[petsc-users] SLEPc EPS Tolerance
Eda Oktay
eda.oktay at metu.edu.tr
Fri Jul 10 11:32:10 CDT 2020
No, it is of size 9
Jose E. Roman <jroman at dsic.upv.es>, 10 Tem 2020 Cum, 19:31 tarihinde şunu yazdı:
>
> [Please respond to the list.]
>
> Is your matrix of size 8? This would explain the residuals.
>
> Jose
>
> > El 10 jul 2020, a las 17:10, Eda Oktay <eda.oktay at metu.edu.tr> escribió:
> >
> > I computed residual norm via -eps_error_relative::ascii_info_detail
> > for different tolerance numbers (e-4, e-6, e-8, e-10). In each
> > tolerance, I got the same table below:
> >
> > ---------------------- --------------------
> > k ||Ax-kx||/||kx||
> > ---------------------- --------------------
> > 3.000000 6.25528e-16
> > 3.000000 7.13774e-16
> > 3.438447 2.64362e-16
> > 5.000000 4.39333e-16
> > 6.000000 1.63943e-16
> > 6.000000 2.93737e-16
> > 6.000000 3.95997e-16
> > 7.561553 3.48664e-16
> > ---------------------- --------------------
> >
> > I understood that since relative error is E-16 and this table shows
> > eigenvalues whose relative error are below the tolerance, I am getting
> > the same table but I still couldn't understand although relative
> > errors are so small, how am I getting the most qualified partition in
> > e-4 tolerance, not e-8. I am not computing zero eigenvalue I believe,
> > since I am using EPSSetWhichEigenpairs(eps,EPS_SMALLEST_MAGNITUDE);
> > and I am not getting zero eigenvalue.
> >
> > Thanks so much for answering!
> >
> > Jose E. Roman <jroman at dsic.upv.es>, 10 Tem 2020 Cum, 14:09 tarihinde şunu yazdı:
> >>
> >>
> >>
> >>> El 10 jul 2020, a las 12:54, Eda Oktay <eda.oktay at metu.edu.tr> escribió:
> >>>
> >>>> How do you measure accuracy?
> >>> Using the word accuracy may be not true actually, I am sorry. I am
> >>> using eigenvectors corresponding to these eigenvalues in k-means
> >>> algorithm, then do spectral graph partitioning. I must look at the
> >>> partition quality. By quality, I mean, the resulting edge cut of my
> >>> partitioned graph. I thought that the less tolerance results in more
> >>> accuracy, hence more qualified partition.
> >>>
> >>>> What do you mean "the result was still the same"?

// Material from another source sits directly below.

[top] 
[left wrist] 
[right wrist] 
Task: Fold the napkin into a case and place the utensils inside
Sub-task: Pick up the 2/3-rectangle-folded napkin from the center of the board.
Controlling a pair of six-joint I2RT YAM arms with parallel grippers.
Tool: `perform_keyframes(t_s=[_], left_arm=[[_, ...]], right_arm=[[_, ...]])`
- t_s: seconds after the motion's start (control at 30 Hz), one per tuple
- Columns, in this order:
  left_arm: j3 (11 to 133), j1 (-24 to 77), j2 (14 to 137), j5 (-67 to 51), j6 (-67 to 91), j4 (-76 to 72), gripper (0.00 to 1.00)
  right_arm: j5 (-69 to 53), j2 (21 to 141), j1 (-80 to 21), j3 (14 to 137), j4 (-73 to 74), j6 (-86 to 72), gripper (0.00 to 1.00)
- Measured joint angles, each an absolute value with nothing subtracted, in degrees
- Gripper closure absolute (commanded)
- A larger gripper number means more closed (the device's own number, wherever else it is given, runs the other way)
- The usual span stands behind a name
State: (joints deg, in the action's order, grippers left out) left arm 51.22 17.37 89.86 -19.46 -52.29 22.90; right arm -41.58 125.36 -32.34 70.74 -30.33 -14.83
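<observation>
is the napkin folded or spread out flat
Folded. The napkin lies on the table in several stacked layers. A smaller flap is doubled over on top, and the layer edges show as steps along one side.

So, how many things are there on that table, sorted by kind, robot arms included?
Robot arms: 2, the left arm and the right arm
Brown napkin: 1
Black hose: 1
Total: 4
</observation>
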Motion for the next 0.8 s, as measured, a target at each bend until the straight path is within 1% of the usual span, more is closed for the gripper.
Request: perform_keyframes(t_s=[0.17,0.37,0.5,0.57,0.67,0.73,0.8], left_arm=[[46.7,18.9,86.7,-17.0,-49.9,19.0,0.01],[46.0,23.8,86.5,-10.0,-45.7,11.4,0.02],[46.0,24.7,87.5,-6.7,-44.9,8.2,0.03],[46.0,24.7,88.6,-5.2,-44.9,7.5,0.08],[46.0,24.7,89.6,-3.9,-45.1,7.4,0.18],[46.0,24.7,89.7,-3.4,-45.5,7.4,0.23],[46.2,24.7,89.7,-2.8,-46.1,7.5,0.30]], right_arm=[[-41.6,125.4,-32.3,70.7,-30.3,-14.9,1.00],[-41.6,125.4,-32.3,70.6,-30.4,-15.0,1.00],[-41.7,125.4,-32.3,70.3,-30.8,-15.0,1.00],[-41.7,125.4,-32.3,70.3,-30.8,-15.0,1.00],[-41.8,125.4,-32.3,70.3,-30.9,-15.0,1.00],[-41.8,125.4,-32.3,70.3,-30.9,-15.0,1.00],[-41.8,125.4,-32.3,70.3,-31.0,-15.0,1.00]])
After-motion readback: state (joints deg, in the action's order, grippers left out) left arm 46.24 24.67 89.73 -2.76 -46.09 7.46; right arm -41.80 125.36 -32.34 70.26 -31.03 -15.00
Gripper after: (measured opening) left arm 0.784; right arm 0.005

> >>> I mean I am still not getting the most qualified solution in E-10,
> >>> still E-2 or E-6 gives more qualified partitions, i.e. they give less
> >>> edge cut.
> >>>
> >>>> What is the eigenvalue you are computing?
> >>> I am computing the smallest eigenvalue of a Laplacian matrix.
> >>
> >> You should compute the residual norm, for instance with -eps_error_relative ::ascii_info_detail (see section 2.5.4 of the manual).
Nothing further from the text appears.